E-books: We Will Pay for Online Content

Majority of Internet users are readers--blurb readers, that is. Most people want short and easy-to-digest information they can quickly absorb. Especially business readers are more likely to consume and share any content with bullets, call outs and fewer than 15 pages. They need actionable snippets of data to make business decisions. Digital readers such as Kindle, Nook and the iPad, as well as the e-reader apps, fuel this trend. Whether from news sites or digital bookstores, users can now search and pull information while reading.

Self-publishing platforms from Kindle (KDP), Barnes and Noble (PubIt) and Google Books are changing this game and taking it a step further. They are empowering content producers by enabling them to self-publish e-books.
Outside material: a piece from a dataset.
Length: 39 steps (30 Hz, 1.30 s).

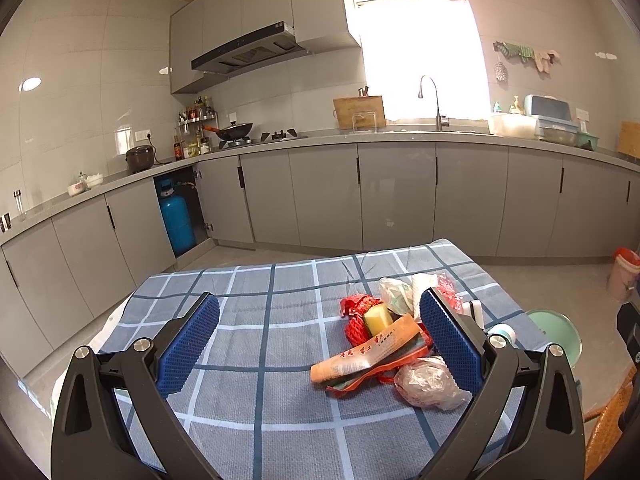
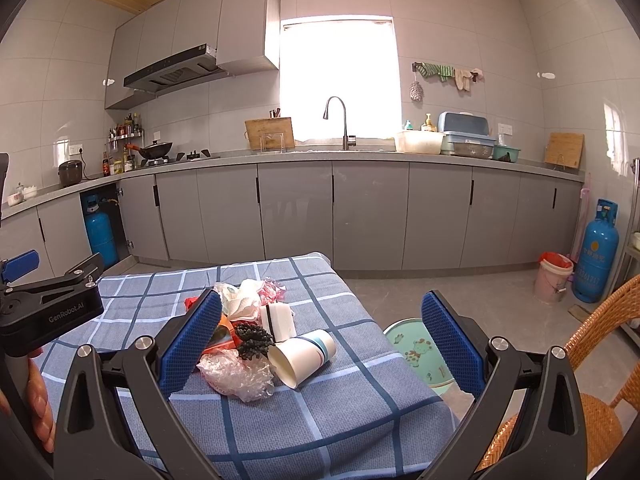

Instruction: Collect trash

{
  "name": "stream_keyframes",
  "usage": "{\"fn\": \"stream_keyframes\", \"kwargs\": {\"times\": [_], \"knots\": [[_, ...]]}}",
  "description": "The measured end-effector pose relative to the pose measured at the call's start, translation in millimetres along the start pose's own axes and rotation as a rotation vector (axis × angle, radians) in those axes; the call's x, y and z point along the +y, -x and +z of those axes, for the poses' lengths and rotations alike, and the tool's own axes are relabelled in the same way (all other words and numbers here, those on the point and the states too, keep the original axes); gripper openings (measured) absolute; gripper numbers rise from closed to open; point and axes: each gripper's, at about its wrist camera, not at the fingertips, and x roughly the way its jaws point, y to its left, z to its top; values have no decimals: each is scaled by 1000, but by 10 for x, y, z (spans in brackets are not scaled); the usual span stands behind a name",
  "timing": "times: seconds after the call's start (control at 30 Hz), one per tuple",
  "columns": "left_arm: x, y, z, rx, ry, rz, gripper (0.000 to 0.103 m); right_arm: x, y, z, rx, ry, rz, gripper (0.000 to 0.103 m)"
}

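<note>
A heap of trash lies on the blue checked tablecloth (image 1: 248, 320). It holds an orange wrapper (image 1: 368, 354), red net (image 1: 356, 312), a yellow piece (image 1: 378, 317) and a crumpled clear bag (image 1: 430, 384). The right wrist view adds a tipped paper cup (image 2: 304, 354), the clear bag (image 2: 236, 374), a dark scrubby lump (image 2: 252, 340), a white sponge block (image 2: 276, 320) and crumpled tissue (image 2: 244, 300). My left gripper (image 1: 320, 312) is open above the table, the heap by its right finger. My right gripper (image 2: 322, 312) is open, the heap by its left finger.
A pale green basin (image 2: 420, 350) sits below the table's right edge, beside a wicker chair (image 2: 592, 380). A pink bucket with a red liner (image 2: 554, 276) and a blue gas cylinder (image 2: 596, 248) stand on the floor. Grey kitchen cabinets (image 1: 400, 196) run behind.
</note>
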Motion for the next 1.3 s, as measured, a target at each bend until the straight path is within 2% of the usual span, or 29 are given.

The platforms let authors dust off manuscripts arbitrarily ignored by literary agents and publishing houses. It also opens the doors to researchers and thinkers who can publish reports fast and disseminate them to Amazon, Barnes and Noble and Google audiences. TED announced it would be publishing a series of ebooks, fewer than 20,000 words at $2.50. The NY-based futurist think tank PSFK has put its reports on the future of healthcare on Amazon's Kindle platform for $25. Wouldn't you pay for it with your corporate credit card? There is little barrier to purchase in these cases. 

As more users seek business information through e-readers, brands, service providers and authors will supplement their subscription revenue streams. Currently, iBooks and Kindle apps are among the top 100 free apps on iTunes, making a second suite of devices open to e-books. For business audiences armed with smart phones, e-books that give them quick, practical advice will be indispensable. E-book authors who can socialize their content and sustain online/offline conversations around their publications will attain notoriety.

Monday, February 21, 2011

Speaking of Social Media at Turkish WIN

I am a proud member of Turkish WIN, a growing social network of professional women with social, cultural or professional ties to Turkey. The group holds meetings in NY, but there is an extended community online - expanding from China, Abu Dhabi, Istanbul to San Francisco. The goal is to learn from each other and to help support women in their endeavors, whatever they may choose to do. More about the group's values here.
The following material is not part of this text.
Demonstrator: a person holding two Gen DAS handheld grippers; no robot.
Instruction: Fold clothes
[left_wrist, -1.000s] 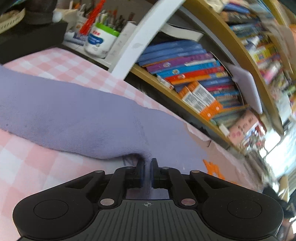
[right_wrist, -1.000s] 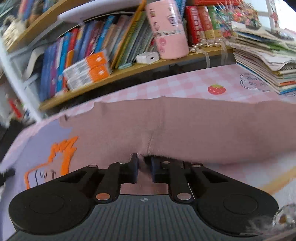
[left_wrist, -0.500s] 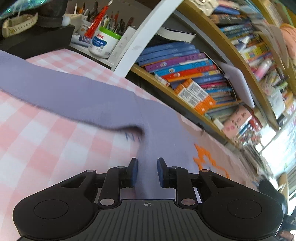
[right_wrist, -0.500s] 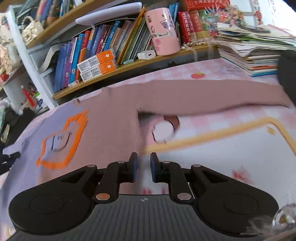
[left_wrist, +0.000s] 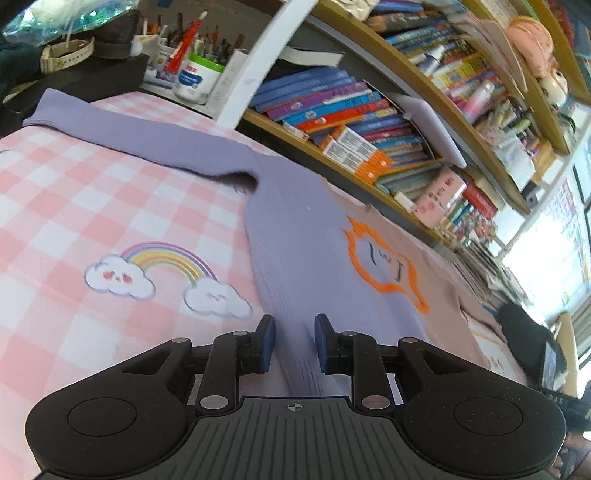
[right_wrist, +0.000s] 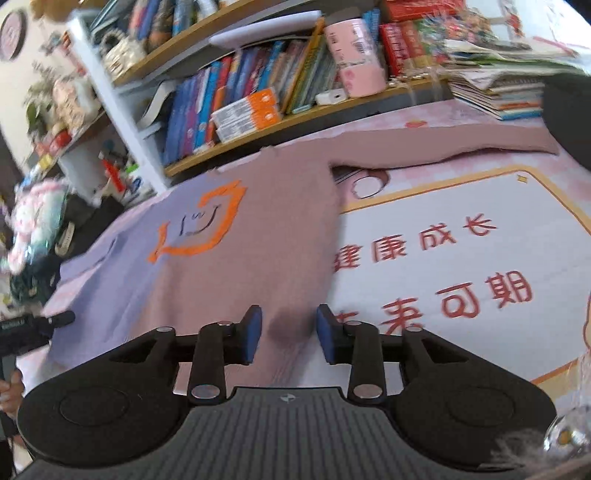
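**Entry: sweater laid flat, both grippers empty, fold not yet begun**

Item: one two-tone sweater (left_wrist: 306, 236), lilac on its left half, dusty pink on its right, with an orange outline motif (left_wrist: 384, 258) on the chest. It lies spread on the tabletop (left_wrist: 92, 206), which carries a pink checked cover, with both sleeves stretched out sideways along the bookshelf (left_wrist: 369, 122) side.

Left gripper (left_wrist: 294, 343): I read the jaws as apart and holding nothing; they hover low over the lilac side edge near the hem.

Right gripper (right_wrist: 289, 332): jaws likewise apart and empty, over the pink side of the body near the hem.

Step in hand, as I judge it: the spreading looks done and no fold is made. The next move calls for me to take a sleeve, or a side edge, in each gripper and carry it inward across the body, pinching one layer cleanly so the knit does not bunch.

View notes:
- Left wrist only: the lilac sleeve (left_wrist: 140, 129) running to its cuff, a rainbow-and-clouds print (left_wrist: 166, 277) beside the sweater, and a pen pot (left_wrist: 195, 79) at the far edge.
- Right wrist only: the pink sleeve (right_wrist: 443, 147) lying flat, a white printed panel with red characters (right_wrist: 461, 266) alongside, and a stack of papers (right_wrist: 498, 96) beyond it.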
Last Thursday, I gave a talk about social media at one of their events. You can watch me wave my arms in front of the podium here. The video includes my slides as well. I am thankful to everyone who came. I presented for about 20 minutes. Then we went into Q&A, which merged with the wine & cheese part of the evening and lasted a solid two hours! Whether employed at large companies or taking charge at small businesses, the guests had series of questions about using social media to brand and to build a business. Interestingly, their questions applied to any size or type of institution across the board. Where do I start? Should I mix personal and professional in my blog? Do I lose or expand my audience if I write in two languages? Should I create an editorial calendar if I am trying to be authentic? How do I protect my creative assets? If you have an expert on staff, what are the perils of making him the face of your brand? The audience's enthusiasm was proof that there is still plenty to discuss about the fundamentals of social media. It is easy to set up a Twitter or Facebook account, but building your presence in social media requires careful thought and plan.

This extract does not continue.